3. Encourage their involvement, participation and ongoing effort in the game

  • Try to encourage them to take up the game when they are young  5 or 6 years is fine for multilateral activities and 7 upwards for more formal football activities. Some kids need a little push from their parents getting involved in group activities, but always make sure that they are ready.
  •  When possible try to spend some time playing with your child yourself, many football players have valued the time spent with Dad, or Mum in the street or park with a ball, especially when they were very young.
  •  Watch them play whenever you can.
  • Praise your kids, but also all other kids on their team and even on opposition teams if they play well.
  • Be generous with your praise, always looking for positive things and be careful not to be too critical. Mistakes are a necessary part of learning and players should not be discouraged from taking chances especially when it comes to making their own decisions on the pitch and also to showing their creative side.
  • Encourage them to complete their football homework tasks.
  • Support their coaches through your attitude and also perhaps through practical help.

4. Beware of pressurizing them

Take the pressure off the kids. It is a huge buzz for parents to see their child being successful in football, but being too pushy to achieve this can be counter-productive.

  • Try not to live out your own dreams through your kids, allow them to follow their own.
  • Respect your child’s autonomy as a growing, developing young person who must make their own choices in football and life and who benefit more from a gentle guiding influence rather than being constantly told what to do.
  • Be patient. Not all kids progress at the same rate. And learning the game of football takes more time than most people realize. Allow them to be children, enjoying all the FUN elements of the game, so that they can mature into the adult game gradually and naturally.
  • Be a role model for your child. Exhibit generous sportsmanship in defeat as well as in victory. Show them that you have the maturity to cope with losing, bad performances and disappointments and that you, like them can persevere, in the face of adversity and injustice. Often the game of football is very unfair, but that is the nature of sport and many times of life itself.
  • Parents’ behaviour on the sidelines can be either positive or negative. It is better to give positive encouragement, refrain from criticism and leave the instructions to the coach.

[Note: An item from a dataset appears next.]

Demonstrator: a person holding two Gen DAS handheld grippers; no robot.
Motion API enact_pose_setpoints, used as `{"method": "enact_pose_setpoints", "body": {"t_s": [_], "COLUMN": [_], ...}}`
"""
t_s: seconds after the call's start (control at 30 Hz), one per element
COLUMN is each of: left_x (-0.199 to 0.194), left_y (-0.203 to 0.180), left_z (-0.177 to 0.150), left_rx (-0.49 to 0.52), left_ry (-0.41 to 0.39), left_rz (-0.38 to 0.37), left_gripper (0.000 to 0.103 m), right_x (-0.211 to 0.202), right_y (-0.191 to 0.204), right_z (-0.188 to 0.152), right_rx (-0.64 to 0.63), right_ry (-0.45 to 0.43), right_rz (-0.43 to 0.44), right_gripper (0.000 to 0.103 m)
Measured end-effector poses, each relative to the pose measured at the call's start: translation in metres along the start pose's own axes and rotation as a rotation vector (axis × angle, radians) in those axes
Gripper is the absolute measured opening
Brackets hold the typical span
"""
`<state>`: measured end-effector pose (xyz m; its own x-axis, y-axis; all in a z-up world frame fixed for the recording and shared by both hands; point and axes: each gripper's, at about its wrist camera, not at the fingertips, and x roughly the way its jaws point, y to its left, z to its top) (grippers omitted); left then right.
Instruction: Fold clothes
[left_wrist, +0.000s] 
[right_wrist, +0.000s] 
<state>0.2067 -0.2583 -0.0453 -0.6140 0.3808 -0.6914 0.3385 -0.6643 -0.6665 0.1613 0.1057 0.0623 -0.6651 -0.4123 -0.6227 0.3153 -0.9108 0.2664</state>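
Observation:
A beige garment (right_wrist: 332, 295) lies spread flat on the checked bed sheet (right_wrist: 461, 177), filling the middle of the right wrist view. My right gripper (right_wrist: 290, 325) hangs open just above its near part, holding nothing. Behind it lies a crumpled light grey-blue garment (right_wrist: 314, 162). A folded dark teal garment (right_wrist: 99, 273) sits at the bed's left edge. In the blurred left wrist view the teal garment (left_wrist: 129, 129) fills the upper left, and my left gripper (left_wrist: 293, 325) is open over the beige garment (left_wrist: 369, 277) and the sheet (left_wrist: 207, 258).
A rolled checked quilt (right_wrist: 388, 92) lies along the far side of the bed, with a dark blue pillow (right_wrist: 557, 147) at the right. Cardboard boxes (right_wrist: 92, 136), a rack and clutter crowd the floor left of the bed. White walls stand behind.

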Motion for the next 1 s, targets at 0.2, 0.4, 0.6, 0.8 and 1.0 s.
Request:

 “I am grateful to my father for all the coaching he did not give me!”

Ferenc Puskas

 The Parent-Coach

For better-or-worse, many coaches in youth football today tend to be the parent of one of the players, usually the father.

 Some people would advise to never coach your own child, but in many cases this is unavoidable. Up to 11 years of age, should not be too problematic, but from the age of 12, as they approach puberty, and seek more independence from their parents, conflicts often arise.

 Some dangers for parent coaches to be aware of:

  • Being over-critical of one’s own child’s performance.
  • One’s own child may tend to hide to avoid difficulties from his peers, especially those being “disciplined” by their parent as coach.
  • Showing favouritism to one’s own child, quite often the team captain, who plays more than other kids. This could cause a major conflict with other players and/or their parents.